**Dataset content:**
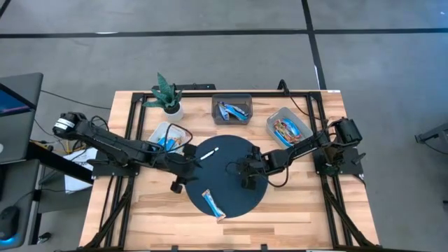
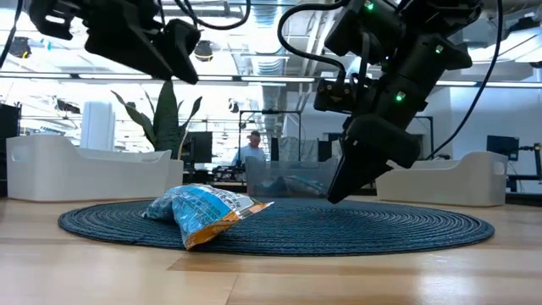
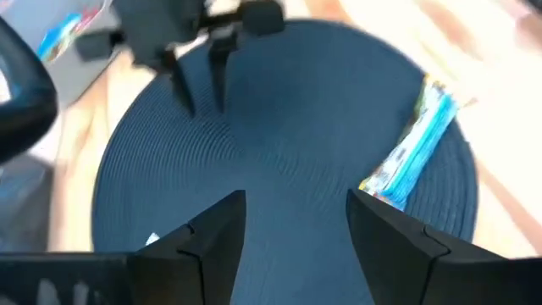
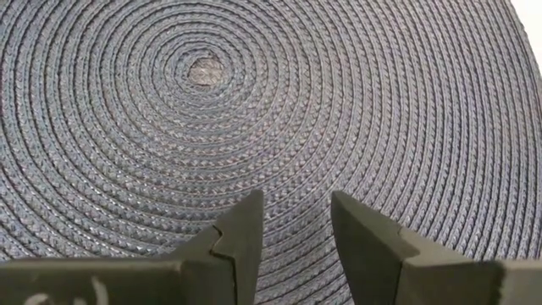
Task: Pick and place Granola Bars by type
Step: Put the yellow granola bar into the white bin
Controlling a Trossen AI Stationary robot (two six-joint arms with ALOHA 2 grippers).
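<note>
Round dark woven mat (image 1: 231, 150) sits mid-surface on the wooden surface (image 1: 294, 203). One blue-wrapped granola bar (image 1: 213, 203) lies on the mat's near edge, clear of both arms; the low view shows it (image 2: 207, 212) crumpled, one end raised.

Left claw (image 1: 190, 164) hovers over the mat's left edge, fingers spread, nothing between them (left wrist view shows only bare mat in the gap).

Right claw (image 1: 246, 175) hangs above the mat right of centre, fingers (image 4: 241, 233) parted and empty, tips off the weave.

Thin white stick (image 1: 210, 152) lies on the mat.

Three bins along the far side: left bin (image 1: 159, 131), dark bin (image 1: 232, 98) and right clear bin (image 1: 274, 119), each holding bars. Potted plant (image 1: 168, 94) at far left.
</note>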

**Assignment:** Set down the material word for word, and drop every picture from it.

**Solution for this task:**
Task: Pick and place Granola Bars by type
Step: Put the yellow granola bar into the white bin
Controlling a Trossen AI Stationary robot (two six-joint arms with ALOHA 2 grippers).
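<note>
Round dark woven mat (image 1: 231, 150) sits mid-surface on the wooden surface (image 1: 294, 203). One blue-wrapped granola bar (image 1: 213, 203) lies on the mat's near edge, clear of both arms; the low view shows it (image 2: 207, 212) crumpled, one end raised.

Left claw (image 1: 190, 164) hovers over the mat's left edge, fingers spread, nothing between them (left wrist view shows only bare mat in the gap).

Right claw (image 1: 246, 175) hangs above the mat right of centre, fingers (image 4: 241, 233) parted and empty, tips off the weave.

Thin white stick (image 1: 210, 152) lies on the mat.

Three bins along the far side: left bin (image 1: 159, 131), dark bin (image 1: 232, 98) and right clear bin (image 1: 274, 119), each holding bars. Potted plant (image 1: 168, 94) at far left.
</note>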

Nothing more is needed for this answer.